3

I would like to use the Jaccard similarity in the stringdist function to determine the similarity of bags of words. From what I can tell, using Jaccard only matches by letters within a character string.

c <- c('cat', 'dog', 'person')
d <- c('cat', 'dog', 'ufo')

stringdist(c, d, method='jaccard', q=2)
[1] 0 0 1

So we see here that it calculates the similarity of 'cat' and 'cat', 'dog' and 'dog' and 'person' and 'ufo'.
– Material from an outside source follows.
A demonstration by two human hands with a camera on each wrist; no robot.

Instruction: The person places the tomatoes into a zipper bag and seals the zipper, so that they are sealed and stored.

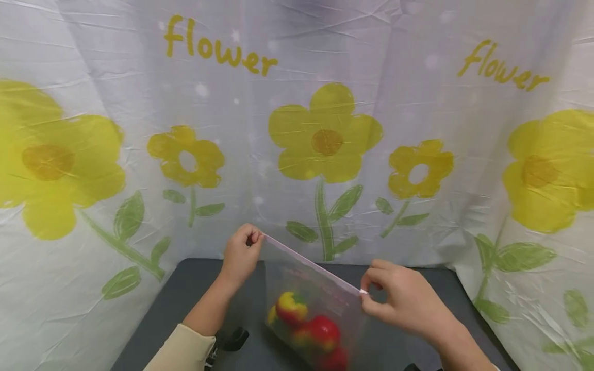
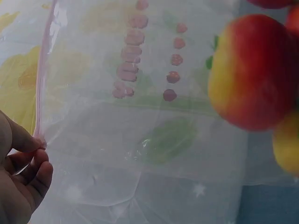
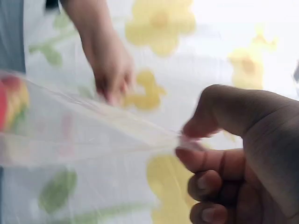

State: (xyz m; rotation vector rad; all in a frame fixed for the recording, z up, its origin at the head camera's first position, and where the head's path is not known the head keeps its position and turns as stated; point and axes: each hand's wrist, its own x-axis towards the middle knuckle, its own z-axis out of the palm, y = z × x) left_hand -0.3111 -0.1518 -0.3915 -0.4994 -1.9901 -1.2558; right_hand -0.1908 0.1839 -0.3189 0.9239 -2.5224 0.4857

I also tried converting the words into 1 long text string. The following approaches what I need, but it's still calculating 1 - (number of shared 2-grams / number of total unique 2-grams):

f <- 'cat dog person'
g <- 'cat dog ufo'
stringdist(f, g, method='jaccard', q=2)
[1] 0.5625

How would I get it to calculate similarity by the words?

matsuo_basho
  • 2,833
  • 8
  • 26
  • 47
  • 2
    Please explain better your desired outcome. The first instance calculates the difference between each word in order. Are you interested comparing two bags of words (unordered sets)? – lmo May 10 '16 at 16:38

1 Answers1

5

You can start by tokenizing the sentence and hashing the corresponding list of words to transform your sentences into list of integers, and then use seq_dist() to calculate the distance.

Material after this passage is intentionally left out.